[WHAT THE EXERCISE ASKS]:
From the first line to the last, restate the material word for word, omitting pictures.

[SUPPLIED INFORMATION]:

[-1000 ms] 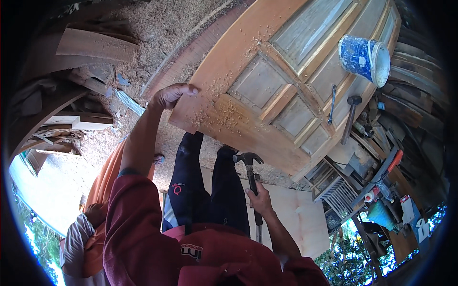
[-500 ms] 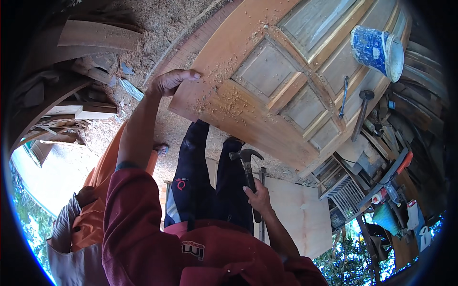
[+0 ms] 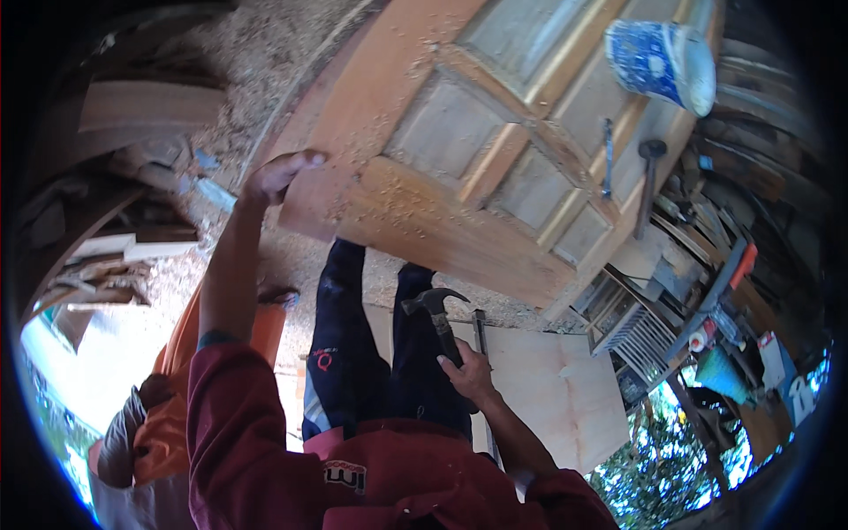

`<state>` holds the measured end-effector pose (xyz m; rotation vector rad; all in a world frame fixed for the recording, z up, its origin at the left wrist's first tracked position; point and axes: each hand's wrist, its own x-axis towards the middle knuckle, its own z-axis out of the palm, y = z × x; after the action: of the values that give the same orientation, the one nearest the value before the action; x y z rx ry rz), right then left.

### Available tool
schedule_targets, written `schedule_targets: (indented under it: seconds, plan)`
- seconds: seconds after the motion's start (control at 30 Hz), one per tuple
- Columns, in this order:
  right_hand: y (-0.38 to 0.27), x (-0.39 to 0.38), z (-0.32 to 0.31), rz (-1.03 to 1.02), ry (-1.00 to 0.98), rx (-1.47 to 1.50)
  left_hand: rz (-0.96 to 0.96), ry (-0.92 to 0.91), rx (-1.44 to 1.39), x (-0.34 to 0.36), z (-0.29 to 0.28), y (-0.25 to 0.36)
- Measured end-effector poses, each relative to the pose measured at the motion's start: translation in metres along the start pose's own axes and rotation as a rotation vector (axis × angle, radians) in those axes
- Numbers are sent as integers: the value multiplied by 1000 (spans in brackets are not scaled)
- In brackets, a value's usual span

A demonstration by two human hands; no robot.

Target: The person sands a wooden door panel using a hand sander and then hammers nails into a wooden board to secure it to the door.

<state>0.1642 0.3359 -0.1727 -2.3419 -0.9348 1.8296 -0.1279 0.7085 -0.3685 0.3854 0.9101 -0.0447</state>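
A wooden panel door (image 3: 411, 216) strewn with shavings fills the upper middle, slightly blurred. My left hand (image 3: 276, 177) grips its near left corner, thumb over the edge. Below the door, in front of my dark-trousered legs, my right hand (image 3: 468, 378) is closed round the dark handle of a claw hammer (image 3: 435, 302), its head upward. On the door's right part lie a blue-and-white paint-stained bucket (image 3: 649, 62) on its side, a metal wrench (image 3: 608, 159) and a long-handled tool with a round head (image 3: 650, 177).
A person in orange trousers (image 3: 163, 433) is at my lower left. Offcut boards (image 3: 141, 110) lie on the shaving-covered floor (image 3: 212, 44) at left. At right are a slatted rack (image 3: 636, 353) and cluttered tools and timber (image 3: 724, 274). A pale sheet (image 3: 556, 397) is behind my right arm.
The view has shifted, so the door, bucket and my left hand now sit further left in the picture. My right hand and hammer are slightly lower, still below the door.
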Motion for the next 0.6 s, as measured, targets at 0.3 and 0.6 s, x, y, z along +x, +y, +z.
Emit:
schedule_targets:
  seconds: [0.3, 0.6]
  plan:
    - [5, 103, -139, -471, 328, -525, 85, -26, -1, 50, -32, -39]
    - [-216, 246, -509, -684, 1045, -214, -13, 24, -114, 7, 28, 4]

[TASK SOLUTION]:
[-1000 ms] 
[-500 ms] 
[+0 ms] 

`<state>` holds the measured end-effector pose (xyz m; rotation vector rad; all in a world frame fixed for the recording, z up, its origin at the left wrist's first tracked position; point and axes: each hand's wrist, its own x-axis towards the middle knuckle, its own z-axis out of the palm, y = z × x; after the action: of the values that give the same orientation, the one nearest the value before the action; x y z rx ry rz), right then left.

### Available tool
schedule_targets, written `schedule_targets: (indented under it: seconds, plan)`
- seconds: seconds after the motion's start (control at 30 Hz), one per tuple
- Columns, in this order:
  right_hand: y (-0.38 to 0.27), x (-0.39 to 0.38), z (-0.32 to 0.31), rz (-1.03 to 1.02), ry (-1.00 to 0.98), rx (-1.47 to 1.50)
  left_hand: rz (-0.96 to 0.96), ry (-0.92 to 0.91), rx (-1.44 to 1.39), x (-0.34 to 0.36), z (-0.29 to 0.28), y (-0.25 to 0.36)
- Measured end-effector poses, each relative to the pose measured at the motion's start: translation in metres along the start pose's own axes and rotation as a rotation vector (axis × angle, radians) in those axes
- Numbers are sent as integers: the value multiplied by 1000 (spans in brackets are not scaled)
- In brackets, a value's usual span

A demonstration by two human hands; no robot.

Target: The person sands a wooden door panel using a hand sander and then hammers nails into a wooden board to secure it to the door.

<state>0.1642 0.3359 -0.1727 -2.3419 -0.9348 1.8296 -0.1279 0.7085 -0.3685 0.3854 0.9101 -0.0447</state>
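A wooden panel door (image 3: 411, 216) strewn with shavings fills the upper middle, slightly blurred. My left hand (image 3: 276, 177) grips its near left corner, thumb over the edge. Below the door, in front of my dark-trousered legs, my right hand (image 3: 468, 378) is closed round the dark handle of a claw hammer (image 3: 435, 302), its head upward. On the door's right part lie a blue-and-white paint-stained bucket (image 3: 649, 62) on its side, a metal wrench (image 3: 608, 159) and a long-handled tool with a round head (image 3: 650, 177).
A person in orange trousers (image 3: 163, 433) is at my lower left. Offcut boards (image 3: 141, 110) lie on the shaving-covered floor (image 3: 212, 44) at left. At right are a slatted rack (image 3: 636, 353) and cluttered tools and timber (image 3: 724, 274). A pale sheet (image 3: 556, 397) is behind my right arm.
The view has shifted, so the door, bucket and my left hand now sit further left in the picture. My right hand and hammer are slightly lower, still below the door.
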Motion for the next 0.6 s, as measured, targets at 0.3 and 0.6 s, x, y, z along +x, +y, +z.
Emit:
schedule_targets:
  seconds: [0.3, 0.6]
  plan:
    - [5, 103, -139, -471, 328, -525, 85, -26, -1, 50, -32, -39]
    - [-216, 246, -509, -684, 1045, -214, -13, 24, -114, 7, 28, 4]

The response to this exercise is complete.